(WHAT IS NEEDED): Give the tally of lines in the listing that include "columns". No other words belong in the answer.

(SOURCE MATERIAL):
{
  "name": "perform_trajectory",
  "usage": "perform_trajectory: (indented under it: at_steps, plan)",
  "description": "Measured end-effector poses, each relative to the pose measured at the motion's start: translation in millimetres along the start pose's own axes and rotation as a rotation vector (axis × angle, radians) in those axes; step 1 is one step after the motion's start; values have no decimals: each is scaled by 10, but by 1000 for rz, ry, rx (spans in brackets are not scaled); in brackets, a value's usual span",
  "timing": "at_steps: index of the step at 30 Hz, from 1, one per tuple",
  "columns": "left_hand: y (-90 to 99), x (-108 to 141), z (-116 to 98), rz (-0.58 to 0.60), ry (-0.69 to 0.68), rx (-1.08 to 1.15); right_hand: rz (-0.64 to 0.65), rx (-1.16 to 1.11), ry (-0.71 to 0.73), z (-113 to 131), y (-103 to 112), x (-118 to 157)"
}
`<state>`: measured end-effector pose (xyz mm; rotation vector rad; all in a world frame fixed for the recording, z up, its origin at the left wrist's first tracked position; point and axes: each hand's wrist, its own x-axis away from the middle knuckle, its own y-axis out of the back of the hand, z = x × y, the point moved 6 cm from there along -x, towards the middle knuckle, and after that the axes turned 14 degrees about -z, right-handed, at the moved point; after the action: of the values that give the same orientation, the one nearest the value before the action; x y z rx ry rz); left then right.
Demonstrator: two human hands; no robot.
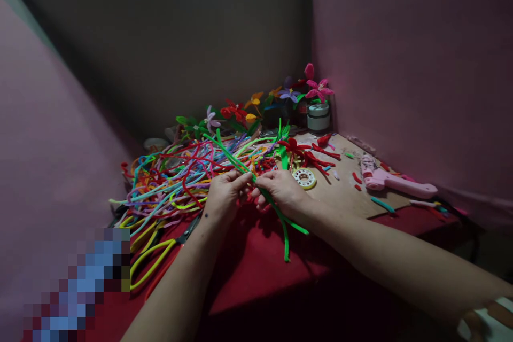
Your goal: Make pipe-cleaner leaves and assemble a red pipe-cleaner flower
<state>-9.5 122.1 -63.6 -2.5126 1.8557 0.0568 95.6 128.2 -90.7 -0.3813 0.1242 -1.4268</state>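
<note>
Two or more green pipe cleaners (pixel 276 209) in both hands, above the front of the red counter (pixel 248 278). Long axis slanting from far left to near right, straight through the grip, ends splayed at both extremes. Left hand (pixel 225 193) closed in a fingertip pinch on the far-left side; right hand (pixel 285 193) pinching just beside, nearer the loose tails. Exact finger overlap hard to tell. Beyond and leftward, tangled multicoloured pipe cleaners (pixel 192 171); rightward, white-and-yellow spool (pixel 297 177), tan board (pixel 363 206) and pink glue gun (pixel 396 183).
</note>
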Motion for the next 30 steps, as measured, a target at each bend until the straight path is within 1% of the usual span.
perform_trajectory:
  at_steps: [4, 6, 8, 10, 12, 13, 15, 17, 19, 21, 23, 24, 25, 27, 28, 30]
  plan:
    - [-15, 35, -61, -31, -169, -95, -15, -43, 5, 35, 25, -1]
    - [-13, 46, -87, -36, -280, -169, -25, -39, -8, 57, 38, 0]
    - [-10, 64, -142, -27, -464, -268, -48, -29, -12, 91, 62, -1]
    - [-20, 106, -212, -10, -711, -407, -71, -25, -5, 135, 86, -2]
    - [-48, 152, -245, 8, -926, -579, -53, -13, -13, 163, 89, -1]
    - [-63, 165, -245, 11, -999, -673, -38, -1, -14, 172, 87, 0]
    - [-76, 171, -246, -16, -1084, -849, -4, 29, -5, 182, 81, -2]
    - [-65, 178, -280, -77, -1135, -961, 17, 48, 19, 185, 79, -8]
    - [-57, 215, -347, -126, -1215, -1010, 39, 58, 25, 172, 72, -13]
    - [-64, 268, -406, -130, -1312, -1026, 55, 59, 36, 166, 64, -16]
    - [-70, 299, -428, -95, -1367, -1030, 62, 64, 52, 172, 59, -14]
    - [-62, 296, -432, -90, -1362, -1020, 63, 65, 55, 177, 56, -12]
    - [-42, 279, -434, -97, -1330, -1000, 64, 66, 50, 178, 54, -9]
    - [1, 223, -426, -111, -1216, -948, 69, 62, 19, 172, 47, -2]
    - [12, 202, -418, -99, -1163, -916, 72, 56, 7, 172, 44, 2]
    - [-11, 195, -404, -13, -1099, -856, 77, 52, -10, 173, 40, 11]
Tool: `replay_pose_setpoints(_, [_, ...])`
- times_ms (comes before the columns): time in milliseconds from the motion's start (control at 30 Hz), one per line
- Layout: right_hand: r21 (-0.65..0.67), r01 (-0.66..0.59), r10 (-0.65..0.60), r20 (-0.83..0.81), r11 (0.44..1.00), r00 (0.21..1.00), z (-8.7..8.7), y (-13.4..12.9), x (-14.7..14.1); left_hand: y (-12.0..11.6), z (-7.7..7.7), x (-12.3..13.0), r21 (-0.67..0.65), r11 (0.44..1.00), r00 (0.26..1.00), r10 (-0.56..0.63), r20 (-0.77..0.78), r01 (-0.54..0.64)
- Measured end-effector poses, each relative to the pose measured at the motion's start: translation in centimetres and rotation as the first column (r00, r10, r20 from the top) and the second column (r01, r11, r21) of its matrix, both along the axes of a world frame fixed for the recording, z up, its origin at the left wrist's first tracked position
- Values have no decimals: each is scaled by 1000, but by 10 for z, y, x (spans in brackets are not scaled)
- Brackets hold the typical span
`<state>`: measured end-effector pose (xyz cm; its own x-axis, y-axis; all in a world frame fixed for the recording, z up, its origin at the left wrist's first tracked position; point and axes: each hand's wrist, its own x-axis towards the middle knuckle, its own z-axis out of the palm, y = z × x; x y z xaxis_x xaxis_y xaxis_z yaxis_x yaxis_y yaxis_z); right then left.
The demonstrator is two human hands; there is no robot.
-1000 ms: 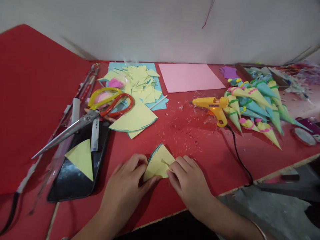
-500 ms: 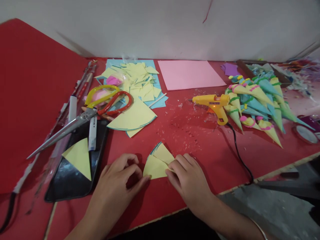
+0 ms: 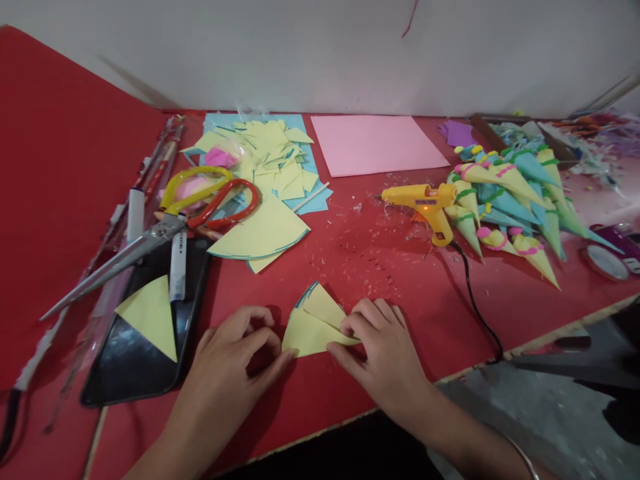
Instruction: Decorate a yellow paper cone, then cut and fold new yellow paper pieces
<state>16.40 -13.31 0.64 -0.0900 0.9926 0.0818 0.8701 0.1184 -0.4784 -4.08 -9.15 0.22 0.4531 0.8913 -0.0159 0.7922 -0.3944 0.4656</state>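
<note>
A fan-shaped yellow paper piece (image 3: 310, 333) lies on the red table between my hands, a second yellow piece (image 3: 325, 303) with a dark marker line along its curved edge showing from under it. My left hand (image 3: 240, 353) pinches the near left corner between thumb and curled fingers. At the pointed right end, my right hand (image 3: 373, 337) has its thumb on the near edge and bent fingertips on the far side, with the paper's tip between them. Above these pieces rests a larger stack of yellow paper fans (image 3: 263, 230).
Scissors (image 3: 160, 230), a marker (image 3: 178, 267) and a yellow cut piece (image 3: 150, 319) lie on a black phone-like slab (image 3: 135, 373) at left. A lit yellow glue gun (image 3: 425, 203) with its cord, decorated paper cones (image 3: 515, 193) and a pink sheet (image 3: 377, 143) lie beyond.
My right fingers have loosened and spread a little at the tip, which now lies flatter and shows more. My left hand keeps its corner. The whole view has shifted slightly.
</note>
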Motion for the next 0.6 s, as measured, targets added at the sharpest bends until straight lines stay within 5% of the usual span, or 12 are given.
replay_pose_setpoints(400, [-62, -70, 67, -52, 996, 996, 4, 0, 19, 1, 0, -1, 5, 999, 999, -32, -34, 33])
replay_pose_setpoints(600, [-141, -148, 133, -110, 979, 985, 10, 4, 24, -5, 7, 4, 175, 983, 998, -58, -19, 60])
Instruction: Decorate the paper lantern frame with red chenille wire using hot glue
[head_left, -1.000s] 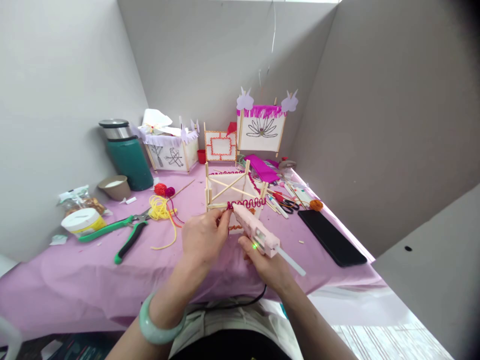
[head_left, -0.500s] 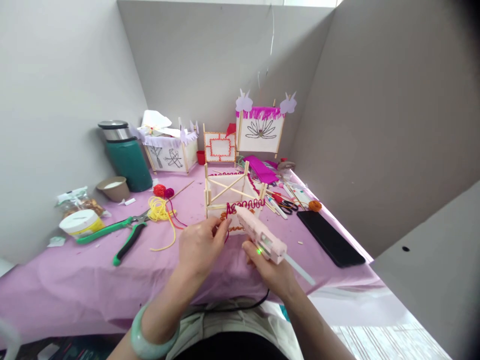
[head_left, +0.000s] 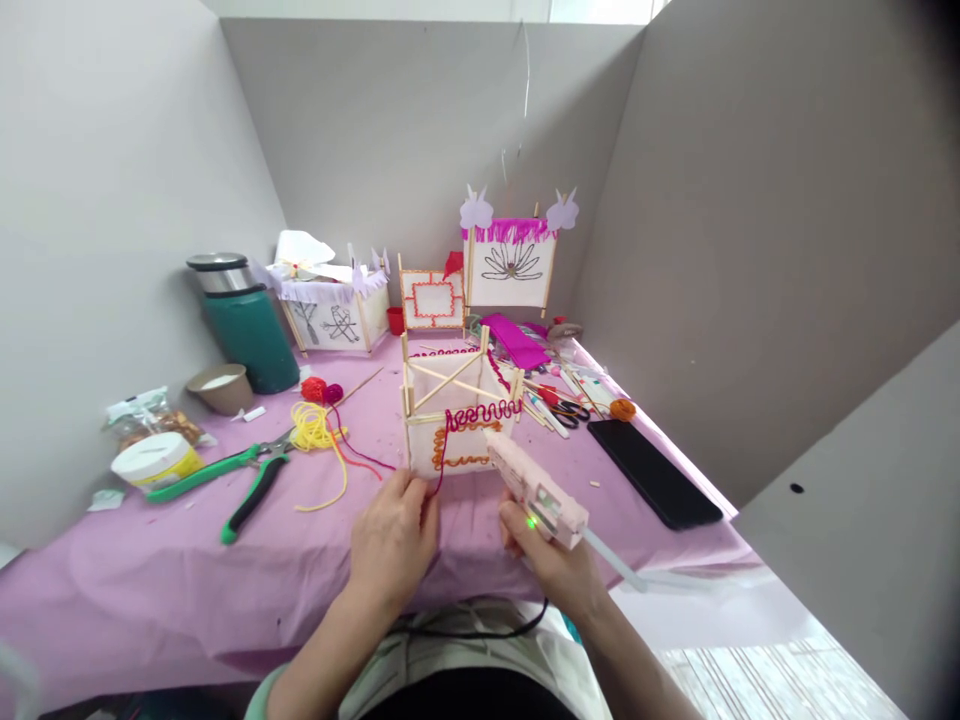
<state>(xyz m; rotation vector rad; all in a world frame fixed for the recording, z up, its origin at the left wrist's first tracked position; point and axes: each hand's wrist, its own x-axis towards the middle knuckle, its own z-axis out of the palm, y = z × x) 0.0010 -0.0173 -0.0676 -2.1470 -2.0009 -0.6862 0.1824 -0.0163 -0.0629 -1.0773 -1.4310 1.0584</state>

(ANSWER SPACE): 2